PROBLEM REQUIREMENTS: With the images removed, write out every line below exactly.

DATA SEGMENT:
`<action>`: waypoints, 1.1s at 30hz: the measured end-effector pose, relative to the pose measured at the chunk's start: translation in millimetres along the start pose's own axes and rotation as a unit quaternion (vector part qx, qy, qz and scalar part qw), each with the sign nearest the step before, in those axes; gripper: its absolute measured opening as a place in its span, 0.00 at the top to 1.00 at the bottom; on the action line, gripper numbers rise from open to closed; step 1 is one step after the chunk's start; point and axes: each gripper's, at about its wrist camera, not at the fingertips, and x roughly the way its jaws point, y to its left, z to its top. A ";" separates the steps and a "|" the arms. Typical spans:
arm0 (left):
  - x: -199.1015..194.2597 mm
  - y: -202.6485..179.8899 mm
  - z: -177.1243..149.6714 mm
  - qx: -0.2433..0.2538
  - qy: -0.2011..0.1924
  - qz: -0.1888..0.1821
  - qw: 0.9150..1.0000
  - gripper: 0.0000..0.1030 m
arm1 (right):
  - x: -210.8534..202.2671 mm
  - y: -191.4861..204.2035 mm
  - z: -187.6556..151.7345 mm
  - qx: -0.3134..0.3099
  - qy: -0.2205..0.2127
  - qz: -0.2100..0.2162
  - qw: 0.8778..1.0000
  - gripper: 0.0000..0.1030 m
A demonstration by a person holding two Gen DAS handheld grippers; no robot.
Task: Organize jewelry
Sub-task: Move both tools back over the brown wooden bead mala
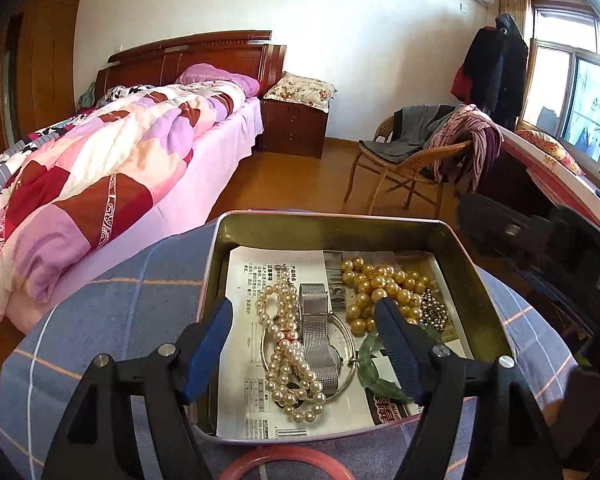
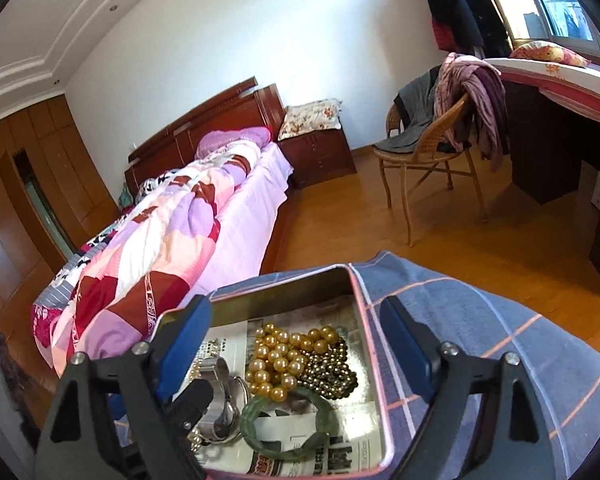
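Left gripper (image 1: 306,312) wide open, empty, over the tin (image 1: 476,272); white pearls (image 1: 288,344) and watch (image 1: 318,340) lie straight ahead between its fingers, long axis fore-aft. Right gripper (image 2: 296,320) also spread, empty, farther off, straddling the tin's right rim

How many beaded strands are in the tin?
3: white pearl strand at the left over the silver watch, gold pearl strand at centre-right, small dark bronze beads beside it. More may be hidden underneath.
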 end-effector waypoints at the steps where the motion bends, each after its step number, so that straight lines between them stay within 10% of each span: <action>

OUTPUT:
`<action>`: waypoints, 1.1s at 30hz: the measured end-effector pose, relative to the pose measured at the chunk's start: translation in millimetres along the start pose's own axes and rotation as a unit quaternion (vector part qx, qy, qz and scalar part qw), each with the sign nearest the step before, in those axes; gripper: its absolute measured opening as a place in its span, 0.00 at the top to 1.00 at the bottom; on the action line, gripper numbers rise from open to closed; step 1 is one step after the chunk's start; point and axes: each gripper's, at about its wrist camera, not at the fingertips, and x roughly the way its jaws point, y to its left, z to its top. A ";" separates the steps and a "|" the arms. Typical spans:
arm0 (left):
  - x: -199.1015..194.2597 mm
  - y: -202.6485..179.8899 mm
  - z: -177.1243..149.6714 mm
  - qx: -0.2433..0.2538
  - qy: -0.2011..0.1924
  - qz: -0.1888..0.1821
  - qw: 0.9150..1.0000
  - gripper: 0.0000..0.1030 m
arm1 (right):
  - x: -210.8534..202.2671 mm
  - y: -191.4861..204.2035 mm
  - z: -187.6556..151.7345 mm
  - qx: -0.3134..0.3099
  - qy: -0.2205..0.2127
  - qz: -0.2100..0.2162
  - qw: 0.8778..1.0000
  - gripper: 0.0000..0.1030 m
A demonstration by a person holding two Gen DAS handheld grippers; no robot.
Task: Organize jewelry
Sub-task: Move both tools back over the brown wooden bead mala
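Left gripper (image 1: 306,312) wide open, empty, over the tin (image 1: 476,272); white pearls (image 1: 288,344) and watch (image 1: 318,340) lie straight ahead between its fingers, long axis fore-aft. Right gripper (image 2: 296,320) also spread, empty, farther off, straddling the tin's right rim

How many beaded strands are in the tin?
3: white pearl strand at the left over the silver watch, gold pearl strand at centre-right, small dark bronze beads beside it. More may be hidden underneath.
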 end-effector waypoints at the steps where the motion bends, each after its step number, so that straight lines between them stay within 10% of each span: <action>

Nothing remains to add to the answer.